• Work to be completed: Copy the lines below verbatim. Begin with the first and end with the line containing "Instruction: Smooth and".
Data START
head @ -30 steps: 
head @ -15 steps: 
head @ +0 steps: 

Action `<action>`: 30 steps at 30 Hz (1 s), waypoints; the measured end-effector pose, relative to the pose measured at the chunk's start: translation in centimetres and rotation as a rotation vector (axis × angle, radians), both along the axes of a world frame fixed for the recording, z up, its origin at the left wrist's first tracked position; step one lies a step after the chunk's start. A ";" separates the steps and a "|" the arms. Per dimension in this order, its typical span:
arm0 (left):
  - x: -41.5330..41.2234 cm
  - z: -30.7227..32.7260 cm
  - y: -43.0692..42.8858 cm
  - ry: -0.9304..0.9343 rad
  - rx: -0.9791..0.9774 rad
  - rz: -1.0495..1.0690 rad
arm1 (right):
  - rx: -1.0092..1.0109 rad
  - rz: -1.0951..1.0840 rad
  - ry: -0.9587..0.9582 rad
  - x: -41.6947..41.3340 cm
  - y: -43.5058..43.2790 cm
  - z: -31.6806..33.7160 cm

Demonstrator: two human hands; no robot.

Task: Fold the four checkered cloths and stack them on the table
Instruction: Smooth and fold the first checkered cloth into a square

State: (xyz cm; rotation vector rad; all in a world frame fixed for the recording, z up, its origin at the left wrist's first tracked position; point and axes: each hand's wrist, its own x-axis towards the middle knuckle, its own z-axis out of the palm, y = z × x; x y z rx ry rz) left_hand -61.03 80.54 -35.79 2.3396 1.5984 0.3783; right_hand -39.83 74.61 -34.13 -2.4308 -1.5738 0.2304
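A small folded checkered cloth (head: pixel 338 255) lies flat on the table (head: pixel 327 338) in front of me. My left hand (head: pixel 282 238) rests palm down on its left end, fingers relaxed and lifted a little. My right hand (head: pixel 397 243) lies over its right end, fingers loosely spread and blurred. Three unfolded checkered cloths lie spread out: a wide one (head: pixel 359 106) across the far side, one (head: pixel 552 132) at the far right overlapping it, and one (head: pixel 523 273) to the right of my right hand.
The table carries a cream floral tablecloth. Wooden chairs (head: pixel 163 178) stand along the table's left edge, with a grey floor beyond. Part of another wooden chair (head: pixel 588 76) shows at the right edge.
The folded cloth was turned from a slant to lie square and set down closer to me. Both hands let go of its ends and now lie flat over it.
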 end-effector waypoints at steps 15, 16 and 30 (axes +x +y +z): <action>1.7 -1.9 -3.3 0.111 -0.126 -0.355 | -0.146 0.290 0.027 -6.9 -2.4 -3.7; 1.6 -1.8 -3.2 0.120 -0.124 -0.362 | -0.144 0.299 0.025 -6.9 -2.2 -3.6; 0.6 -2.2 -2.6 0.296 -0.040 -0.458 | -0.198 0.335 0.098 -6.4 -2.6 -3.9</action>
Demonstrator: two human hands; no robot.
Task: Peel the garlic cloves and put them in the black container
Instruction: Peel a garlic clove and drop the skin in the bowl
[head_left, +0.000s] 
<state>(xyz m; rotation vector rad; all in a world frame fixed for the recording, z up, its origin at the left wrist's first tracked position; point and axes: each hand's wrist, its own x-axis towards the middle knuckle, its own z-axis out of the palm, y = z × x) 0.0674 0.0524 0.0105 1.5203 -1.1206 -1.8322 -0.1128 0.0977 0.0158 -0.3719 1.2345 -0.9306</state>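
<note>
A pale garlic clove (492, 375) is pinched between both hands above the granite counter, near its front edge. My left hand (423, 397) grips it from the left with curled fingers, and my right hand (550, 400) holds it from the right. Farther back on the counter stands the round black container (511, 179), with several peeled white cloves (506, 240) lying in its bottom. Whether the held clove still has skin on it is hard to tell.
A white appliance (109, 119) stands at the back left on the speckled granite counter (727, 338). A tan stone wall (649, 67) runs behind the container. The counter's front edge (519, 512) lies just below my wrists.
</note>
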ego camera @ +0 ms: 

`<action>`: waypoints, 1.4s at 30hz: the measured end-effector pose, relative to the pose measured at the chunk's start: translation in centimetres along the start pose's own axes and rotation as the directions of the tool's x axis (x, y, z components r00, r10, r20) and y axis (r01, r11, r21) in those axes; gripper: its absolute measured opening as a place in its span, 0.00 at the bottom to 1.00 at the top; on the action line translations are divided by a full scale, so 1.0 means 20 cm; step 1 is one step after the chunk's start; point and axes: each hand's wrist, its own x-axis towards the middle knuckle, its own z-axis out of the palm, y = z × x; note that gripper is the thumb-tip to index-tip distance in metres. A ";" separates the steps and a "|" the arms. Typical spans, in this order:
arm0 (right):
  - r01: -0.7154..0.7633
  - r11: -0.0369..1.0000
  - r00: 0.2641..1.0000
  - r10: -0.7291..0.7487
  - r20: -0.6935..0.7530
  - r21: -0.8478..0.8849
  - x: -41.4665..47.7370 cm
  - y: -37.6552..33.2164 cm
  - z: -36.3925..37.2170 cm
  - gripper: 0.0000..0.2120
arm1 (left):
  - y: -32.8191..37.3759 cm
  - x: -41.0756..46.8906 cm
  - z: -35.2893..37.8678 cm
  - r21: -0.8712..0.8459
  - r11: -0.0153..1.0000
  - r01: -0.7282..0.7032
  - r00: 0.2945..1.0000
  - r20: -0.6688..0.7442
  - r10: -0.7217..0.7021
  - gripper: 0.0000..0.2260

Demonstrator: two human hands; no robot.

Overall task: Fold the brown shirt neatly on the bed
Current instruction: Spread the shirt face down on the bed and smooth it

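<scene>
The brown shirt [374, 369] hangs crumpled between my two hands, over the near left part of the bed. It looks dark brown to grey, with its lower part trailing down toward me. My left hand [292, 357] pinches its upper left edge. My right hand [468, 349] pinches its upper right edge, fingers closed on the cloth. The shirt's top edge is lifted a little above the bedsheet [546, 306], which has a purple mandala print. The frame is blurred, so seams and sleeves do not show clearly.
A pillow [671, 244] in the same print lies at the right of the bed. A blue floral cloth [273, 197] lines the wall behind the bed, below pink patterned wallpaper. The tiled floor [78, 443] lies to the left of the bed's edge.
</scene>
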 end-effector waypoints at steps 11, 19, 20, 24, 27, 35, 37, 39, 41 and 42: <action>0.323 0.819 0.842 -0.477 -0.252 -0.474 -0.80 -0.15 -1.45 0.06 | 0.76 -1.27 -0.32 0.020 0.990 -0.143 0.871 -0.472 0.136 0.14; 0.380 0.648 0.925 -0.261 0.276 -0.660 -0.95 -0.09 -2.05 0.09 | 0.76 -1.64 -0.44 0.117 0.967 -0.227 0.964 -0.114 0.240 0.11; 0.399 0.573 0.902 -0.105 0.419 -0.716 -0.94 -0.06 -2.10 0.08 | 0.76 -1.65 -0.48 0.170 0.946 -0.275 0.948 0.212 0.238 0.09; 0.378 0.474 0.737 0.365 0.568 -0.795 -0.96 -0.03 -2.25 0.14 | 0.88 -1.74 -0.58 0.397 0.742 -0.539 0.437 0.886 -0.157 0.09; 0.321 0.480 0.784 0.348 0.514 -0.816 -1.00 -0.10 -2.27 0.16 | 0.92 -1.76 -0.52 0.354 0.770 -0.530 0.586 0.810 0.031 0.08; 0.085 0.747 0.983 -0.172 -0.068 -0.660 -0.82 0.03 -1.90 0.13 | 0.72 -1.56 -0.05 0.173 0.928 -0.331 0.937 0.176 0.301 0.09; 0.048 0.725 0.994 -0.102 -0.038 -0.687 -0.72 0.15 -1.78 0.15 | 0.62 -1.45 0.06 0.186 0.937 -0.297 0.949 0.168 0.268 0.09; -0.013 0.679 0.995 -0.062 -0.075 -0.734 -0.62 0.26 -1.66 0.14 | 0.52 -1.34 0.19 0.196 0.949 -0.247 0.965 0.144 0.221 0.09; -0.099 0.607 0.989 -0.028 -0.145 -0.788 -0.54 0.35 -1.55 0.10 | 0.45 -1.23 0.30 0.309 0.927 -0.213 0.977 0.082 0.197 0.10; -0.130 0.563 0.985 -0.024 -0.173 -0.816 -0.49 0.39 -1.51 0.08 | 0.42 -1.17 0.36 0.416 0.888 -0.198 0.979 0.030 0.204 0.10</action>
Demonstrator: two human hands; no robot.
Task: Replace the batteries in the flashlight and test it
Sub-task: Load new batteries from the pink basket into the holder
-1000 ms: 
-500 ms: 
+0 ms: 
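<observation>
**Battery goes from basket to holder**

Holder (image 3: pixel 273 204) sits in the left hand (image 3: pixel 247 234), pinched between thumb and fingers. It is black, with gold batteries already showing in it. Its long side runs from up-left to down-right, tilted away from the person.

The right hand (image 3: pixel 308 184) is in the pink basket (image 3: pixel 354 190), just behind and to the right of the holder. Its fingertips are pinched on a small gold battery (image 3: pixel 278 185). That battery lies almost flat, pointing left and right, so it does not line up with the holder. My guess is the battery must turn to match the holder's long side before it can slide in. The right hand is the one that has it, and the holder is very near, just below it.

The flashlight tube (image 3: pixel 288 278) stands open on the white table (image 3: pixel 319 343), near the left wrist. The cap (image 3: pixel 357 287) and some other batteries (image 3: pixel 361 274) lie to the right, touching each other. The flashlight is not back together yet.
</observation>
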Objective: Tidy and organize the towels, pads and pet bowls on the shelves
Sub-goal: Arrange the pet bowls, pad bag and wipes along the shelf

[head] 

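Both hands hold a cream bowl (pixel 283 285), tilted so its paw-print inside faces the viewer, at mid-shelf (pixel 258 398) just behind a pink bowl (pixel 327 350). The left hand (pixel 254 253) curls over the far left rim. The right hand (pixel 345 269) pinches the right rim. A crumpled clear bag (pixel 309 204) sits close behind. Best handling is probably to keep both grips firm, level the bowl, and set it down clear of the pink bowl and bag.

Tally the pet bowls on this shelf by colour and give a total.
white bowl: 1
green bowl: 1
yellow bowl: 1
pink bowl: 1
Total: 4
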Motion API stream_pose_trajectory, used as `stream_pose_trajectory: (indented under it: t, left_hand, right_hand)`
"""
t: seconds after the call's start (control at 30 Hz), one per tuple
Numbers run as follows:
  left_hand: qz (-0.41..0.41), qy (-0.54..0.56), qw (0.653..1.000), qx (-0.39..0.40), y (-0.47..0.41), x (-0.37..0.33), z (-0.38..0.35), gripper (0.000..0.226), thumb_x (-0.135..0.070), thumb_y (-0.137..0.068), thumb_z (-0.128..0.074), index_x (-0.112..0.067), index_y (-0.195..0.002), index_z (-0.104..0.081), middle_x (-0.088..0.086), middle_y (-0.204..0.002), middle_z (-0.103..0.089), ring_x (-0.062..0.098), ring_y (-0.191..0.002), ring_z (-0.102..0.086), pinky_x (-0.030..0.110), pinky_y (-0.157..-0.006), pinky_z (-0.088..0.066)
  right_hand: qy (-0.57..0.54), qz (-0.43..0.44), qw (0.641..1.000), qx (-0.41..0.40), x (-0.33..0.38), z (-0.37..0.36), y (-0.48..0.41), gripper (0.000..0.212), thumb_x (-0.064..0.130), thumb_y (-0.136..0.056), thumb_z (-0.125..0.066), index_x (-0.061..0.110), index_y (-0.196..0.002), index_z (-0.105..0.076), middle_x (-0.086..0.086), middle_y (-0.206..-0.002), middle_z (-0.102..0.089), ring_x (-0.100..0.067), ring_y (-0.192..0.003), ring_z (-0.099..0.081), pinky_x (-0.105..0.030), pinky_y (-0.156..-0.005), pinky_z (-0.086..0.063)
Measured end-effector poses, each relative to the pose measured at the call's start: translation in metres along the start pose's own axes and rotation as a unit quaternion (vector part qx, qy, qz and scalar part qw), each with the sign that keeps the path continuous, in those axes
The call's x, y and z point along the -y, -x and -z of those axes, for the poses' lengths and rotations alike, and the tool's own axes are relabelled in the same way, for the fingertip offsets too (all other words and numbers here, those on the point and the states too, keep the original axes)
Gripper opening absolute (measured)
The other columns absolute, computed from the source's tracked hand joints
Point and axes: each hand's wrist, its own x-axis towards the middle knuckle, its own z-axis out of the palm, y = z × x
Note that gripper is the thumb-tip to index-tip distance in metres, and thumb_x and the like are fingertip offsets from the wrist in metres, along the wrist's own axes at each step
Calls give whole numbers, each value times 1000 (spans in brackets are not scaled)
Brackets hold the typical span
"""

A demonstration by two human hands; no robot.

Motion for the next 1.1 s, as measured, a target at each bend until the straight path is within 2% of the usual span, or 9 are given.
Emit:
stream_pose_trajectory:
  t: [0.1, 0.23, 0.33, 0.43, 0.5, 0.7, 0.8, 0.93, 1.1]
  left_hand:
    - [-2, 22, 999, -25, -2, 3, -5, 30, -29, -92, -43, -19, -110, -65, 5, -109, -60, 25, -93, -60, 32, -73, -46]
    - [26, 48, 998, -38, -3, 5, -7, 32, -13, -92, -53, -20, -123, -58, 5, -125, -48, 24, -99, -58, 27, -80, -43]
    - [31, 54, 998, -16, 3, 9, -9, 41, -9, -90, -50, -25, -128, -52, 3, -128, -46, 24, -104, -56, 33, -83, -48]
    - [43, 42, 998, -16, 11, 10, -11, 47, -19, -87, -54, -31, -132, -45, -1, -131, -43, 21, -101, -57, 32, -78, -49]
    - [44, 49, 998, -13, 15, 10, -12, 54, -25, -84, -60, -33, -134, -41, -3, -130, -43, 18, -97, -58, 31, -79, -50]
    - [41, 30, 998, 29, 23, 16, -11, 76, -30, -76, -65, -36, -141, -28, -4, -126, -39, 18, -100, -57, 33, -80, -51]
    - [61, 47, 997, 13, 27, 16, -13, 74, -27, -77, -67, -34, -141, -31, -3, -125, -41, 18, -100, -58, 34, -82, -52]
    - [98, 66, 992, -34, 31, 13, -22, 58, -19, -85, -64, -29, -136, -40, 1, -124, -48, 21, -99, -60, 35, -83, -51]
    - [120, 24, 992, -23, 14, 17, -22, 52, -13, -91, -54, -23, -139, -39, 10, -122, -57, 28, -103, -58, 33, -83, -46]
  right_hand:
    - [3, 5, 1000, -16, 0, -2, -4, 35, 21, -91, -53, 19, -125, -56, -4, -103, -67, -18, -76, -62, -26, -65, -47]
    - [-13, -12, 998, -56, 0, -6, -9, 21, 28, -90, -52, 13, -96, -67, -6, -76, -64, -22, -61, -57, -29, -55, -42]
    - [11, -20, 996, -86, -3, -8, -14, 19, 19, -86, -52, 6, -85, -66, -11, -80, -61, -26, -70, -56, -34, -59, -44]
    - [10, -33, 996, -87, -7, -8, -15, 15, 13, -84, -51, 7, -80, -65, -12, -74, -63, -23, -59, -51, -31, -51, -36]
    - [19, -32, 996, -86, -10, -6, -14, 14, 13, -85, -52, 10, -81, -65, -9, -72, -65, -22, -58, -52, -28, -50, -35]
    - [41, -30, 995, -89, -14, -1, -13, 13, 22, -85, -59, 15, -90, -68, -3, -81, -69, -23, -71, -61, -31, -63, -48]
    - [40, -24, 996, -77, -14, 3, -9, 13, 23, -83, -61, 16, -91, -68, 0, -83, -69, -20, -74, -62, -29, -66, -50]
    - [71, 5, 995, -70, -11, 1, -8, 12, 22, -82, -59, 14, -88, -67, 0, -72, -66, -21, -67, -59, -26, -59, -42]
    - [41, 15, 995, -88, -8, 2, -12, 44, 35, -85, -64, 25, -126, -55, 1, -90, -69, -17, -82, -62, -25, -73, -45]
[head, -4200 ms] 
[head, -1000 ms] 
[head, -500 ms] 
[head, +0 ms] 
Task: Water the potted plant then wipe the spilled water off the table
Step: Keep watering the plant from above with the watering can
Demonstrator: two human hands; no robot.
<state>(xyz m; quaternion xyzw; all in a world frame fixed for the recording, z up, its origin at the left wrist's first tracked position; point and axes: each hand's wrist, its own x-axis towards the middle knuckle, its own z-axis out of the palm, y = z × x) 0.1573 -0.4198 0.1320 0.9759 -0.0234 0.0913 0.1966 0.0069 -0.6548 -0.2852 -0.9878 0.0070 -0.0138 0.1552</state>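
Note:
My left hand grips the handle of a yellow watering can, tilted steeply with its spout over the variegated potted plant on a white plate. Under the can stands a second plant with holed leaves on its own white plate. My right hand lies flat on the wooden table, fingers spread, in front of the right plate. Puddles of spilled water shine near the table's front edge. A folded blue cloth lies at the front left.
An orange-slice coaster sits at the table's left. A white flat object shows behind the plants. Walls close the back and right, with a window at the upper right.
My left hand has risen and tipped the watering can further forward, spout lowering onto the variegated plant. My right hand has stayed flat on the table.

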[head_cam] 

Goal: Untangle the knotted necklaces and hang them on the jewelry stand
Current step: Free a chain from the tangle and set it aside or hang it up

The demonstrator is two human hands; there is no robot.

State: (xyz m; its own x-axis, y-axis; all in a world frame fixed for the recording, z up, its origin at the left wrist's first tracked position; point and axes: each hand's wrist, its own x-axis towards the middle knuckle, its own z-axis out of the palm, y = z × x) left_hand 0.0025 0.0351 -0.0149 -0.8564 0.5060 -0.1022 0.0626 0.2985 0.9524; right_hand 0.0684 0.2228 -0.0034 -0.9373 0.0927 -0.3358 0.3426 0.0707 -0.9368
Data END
• Result of this task:
head @ -30 steps: 
head @ -15 steps: 
head @ +0 steps: 

Action `<action>`: 30 steps at 30 Hz (1 s), waypoints; the measured end-effector pose, relative to the pose measured at the chunk's start: translation in centimetres and rotation as a rotation vector (axis × angle, radians), both along the axes of a world frame fixed for the recording, z up, its origin at the left wrist's first tracked position; step one lies a step after the chunk's start. A ";" separates the steps and a "|" the arms. Per dimension in this order, its typical span:
arm0 (left):
  - x: -41.5330..41.2234 cm
  - z: -30.7227..32.7260 cm
  - y: -43.0692..42.8858 cm
  - ry: -0.9304..0.9343 rad
  - rx: -0.9791..0.9774 rad
  - rz: -1.0495..1.0690 rad
arm1 (right):
  - rx: -1.0092..1.0109 rad
  - rz: -1.0951..1.0840 rad
  - ry: -0.9587..0.9582 rad
  - x: -41.6947..41.3340 cm
  - y: -43.5058..43.2790 cm
  - z: -31.6806..33.7160 cm

Demonstrator: two human hands; no robot.

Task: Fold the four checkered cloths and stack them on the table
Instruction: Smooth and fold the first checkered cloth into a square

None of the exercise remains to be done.